7.3.3 Adjusting the Output Voltage

The output voltage is set by connecting a resistor divider network from the output voltage to the FB pin of the device and to AGND. It is recommended that the lower divider resistor maintain a range between 1 kΩ and 10 kΩ. To change the output voltage of a design, it is necessary to select the value of the upper resistor. Equation 2 can be used to select the upper resistor. Selecting the value of the upper resistor can change the output voltage between 0.508 V and 2 V. The minimum output setpoint voltage cannot be less than the reference voltage of 0.508 V. The maximum output voltage can be limited by minimum input voltage as shown in Figure 24. The recommended minimum input voltage should be at least five times the output voltage as shown in Figure 25. This is due to the nature of the series capacitor buck converter.

7.3.4 Soft Start

Soft start is an important feature that limits current inrush into the converter and reduces the load on the bus converter that supplies this device. During soft start, the internal reference voltage is slowly ramped up to the nominal internal reference voltage (~0.5 V). This slowly increases the commanded output voltage of the converter and reduces the initial surge in current. PGOOD remains low during soft start, the PLL is not active, and output UVP/OVP faults are disabled. After the soft start interval is complete, the converter operates with normal operating conditions and PGOOD will no longer be held low when the output is within bounds.

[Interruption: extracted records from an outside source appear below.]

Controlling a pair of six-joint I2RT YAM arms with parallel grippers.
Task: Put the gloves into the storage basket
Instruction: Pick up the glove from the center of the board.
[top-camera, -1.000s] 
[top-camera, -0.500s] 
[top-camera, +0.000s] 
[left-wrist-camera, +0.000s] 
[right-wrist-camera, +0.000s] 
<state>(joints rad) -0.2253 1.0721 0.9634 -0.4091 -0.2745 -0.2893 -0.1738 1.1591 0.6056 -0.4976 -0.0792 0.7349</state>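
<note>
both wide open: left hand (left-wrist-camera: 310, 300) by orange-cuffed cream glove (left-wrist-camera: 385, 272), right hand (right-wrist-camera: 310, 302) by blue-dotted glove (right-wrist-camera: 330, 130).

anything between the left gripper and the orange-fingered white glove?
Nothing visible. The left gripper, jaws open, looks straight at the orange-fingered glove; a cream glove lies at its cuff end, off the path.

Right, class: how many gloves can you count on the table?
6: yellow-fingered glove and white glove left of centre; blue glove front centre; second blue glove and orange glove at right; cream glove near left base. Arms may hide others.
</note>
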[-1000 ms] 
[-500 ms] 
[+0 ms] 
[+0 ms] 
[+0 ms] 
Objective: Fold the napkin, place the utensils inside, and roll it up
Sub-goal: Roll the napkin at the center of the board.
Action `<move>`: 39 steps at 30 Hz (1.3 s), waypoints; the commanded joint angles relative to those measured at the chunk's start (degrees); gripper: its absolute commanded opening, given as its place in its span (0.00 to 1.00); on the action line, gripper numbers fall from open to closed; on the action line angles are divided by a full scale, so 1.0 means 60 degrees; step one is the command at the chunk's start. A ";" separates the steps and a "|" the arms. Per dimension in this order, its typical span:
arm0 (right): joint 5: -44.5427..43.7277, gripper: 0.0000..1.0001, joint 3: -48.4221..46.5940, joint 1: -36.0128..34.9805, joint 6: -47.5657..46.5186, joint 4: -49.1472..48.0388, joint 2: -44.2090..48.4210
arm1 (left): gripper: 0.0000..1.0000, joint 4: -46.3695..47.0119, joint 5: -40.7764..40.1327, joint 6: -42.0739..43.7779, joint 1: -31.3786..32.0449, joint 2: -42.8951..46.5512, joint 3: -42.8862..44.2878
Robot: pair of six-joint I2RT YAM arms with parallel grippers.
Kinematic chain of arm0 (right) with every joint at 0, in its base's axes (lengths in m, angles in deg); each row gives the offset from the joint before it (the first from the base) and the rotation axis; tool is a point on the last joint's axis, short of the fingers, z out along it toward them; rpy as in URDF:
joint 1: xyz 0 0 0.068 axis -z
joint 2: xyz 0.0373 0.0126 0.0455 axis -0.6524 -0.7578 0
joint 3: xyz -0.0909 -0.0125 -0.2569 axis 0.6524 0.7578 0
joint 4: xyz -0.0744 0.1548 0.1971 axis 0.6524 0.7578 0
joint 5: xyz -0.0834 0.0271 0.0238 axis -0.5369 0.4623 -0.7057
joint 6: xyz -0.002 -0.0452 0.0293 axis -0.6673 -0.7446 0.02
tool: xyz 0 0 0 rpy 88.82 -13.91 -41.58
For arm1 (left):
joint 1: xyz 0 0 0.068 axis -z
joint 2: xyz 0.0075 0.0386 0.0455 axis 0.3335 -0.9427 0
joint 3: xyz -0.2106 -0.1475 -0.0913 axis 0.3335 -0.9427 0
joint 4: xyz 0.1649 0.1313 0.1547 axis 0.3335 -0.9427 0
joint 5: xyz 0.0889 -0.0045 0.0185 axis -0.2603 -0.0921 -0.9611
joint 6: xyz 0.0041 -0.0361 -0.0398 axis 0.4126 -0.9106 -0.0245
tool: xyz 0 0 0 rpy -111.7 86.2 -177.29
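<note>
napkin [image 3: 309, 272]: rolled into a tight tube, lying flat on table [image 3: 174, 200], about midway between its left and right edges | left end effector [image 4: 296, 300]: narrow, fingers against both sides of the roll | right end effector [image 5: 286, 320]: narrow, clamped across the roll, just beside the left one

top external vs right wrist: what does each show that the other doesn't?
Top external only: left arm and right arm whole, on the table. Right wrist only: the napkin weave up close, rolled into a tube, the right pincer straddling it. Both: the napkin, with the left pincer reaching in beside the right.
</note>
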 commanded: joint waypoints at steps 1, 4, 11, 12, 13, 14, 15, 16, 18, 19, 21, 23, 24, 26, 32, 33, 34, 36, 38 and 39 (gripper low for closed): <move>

Soft-start time is programmed with an external resistor on SS/FSEL pin (or by shorting to ground or by leaving the pin open). There are multiple soft-start time options per operating frequency available to the user through the SS/FSEL pin. The soft-start setting is latched in at power up or when the EN pin voltage is set high. Resistors used for programing the SS/FSEL pin must have ±1% or lower tolerance. The following frequencies and soft start times can be programmed on the SS/FSEL pin.

7.3.5 Startup into Pre-biased Outputs

The device prevents the low-side MOSFETs from discharging a pre-biased output. During pre-biased startup, the low-side MOSFETs do not turn on until after the phase A high-side MOSFET has started switching. The high-side MOSFETs do not start switching until the internal soft-start reference voltage exceeds the voltage at the FB pin. It is required to first apply the gate driver supply voltage (VG+) before starting up into pre-biased loads. Alternatively, 6.8 µF bypass capacitance or more can be used.

7.3.6 Power Good (PGOOD)

The Power Good (PGOOD) pin is an open drain output. After startup when the FB pin is typically between 95% and 105% of the internal voltage reference, the PGOOD pin pull-down is de-asserted and the pin floats. It is recommended to use a pullup resistor between the values of 10 kΩ and 100 kΩ to a voltage source that is 5.5 V or less. The PGOOD is in a defined state once the VIN input voltage is greater than approximately 1.2 V but with reduced current sinking capability. The PGOOD achieves full current sinking capability once the VIN input voltage is above the input UVLO. The PGOOD pin is pulled low when the FB pin voltage is typically lower than 95% or greater than 105% of the nominal internal reference voltage. A resistor-capacitor (RC) filter can be connected to the PGOOD pin to filter out PGOOD being pulled low during large load transients if low output capacitance is used. The PGOOD pin is also pulled low if a fault is detected, the EN pin is pulled low, or the converter is performing its soft-start power up sequence.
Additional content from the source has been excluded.